**Your instructions**
Starting from the line in which "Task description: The" appears, output every line down to the last line of the data below, exactly and without anything more.

----- Raw data -----

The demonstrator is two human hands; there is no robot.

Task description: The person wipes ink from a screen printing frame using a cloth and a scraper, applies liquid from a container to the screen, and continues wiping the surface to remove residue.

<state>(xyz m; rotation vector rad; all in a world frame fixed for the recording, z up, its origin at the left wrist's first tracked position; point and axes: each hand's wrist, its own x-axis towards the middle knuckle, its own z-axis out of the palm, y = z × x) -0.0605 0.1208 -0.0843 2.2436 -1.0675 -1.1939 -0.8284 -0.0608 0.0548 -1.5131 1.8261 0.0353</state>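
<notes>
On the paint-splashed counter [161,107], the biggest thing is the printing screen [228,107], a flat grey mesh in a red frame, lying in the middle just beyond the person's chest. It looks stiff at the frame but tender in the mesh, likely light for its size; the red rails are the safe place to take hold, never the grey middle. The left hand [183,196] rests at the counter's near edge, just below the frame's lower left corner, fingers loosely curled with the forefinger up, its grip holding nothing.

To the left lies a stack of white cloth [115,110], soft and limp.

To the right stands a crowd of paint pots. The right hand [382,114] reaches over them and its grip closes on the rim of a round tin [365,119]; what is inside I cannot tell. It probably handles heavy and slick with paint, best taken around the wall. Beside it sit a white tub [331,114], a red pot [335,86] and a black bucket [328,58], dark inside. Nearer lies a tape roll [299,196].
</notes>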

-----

**Answer box**
Task description: The person wipes ink from a screen printing frame using a cloth and a scraper, applies liquid from a container to the screen, and continues wiping the surface to remove residue.

<state>(xyz m; rotation vector rad; all in a world frame fixed for the recording, z up, its origin at the left wrist's first tracked position; point and axes: each hand's wrist, its own x-axis towards the middle knuckle, its own z-axis out of the palm, y = z × x) -0.0605 0.1208 -0.0843 2.2436 -1.0675 -1.1939 -0.8284 -0.0608 0.0548 -1.5131 1.8261 0.0353</state>
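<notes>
On the paint-splashed counter [161,107], the biggest thing is the printing screen [228,107], a flat grey mesh in a red frame, lying in the middle just beyond the person's chest. It looks stiff at the frame but tender in the mesh, likely light for its size; the red rails are the safe place to take hold, never the grey middle. The left hand [183,196] rests at the counter's near edge, just below the frame's lower left corner, fingers loosely curled with the forefinger up, its grip holding nothing.

To the left lies a stack of white cloth [115,110], soft and limp.

To the right stands a crowd of paint pots. The right hand [382,114] reaches over them and its grip closes on the rim of a round tin [365,119]; what is inside I cannot tell. It probably handles heavy and slick with paint, best taken around the wall. Beside it sit a white tub [331,114], a red pot [335,86] and a black bucket [328,58], dark inside. Nearer lies a tape roll [299,196].
</notes>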

Nothing more remains in this exercise.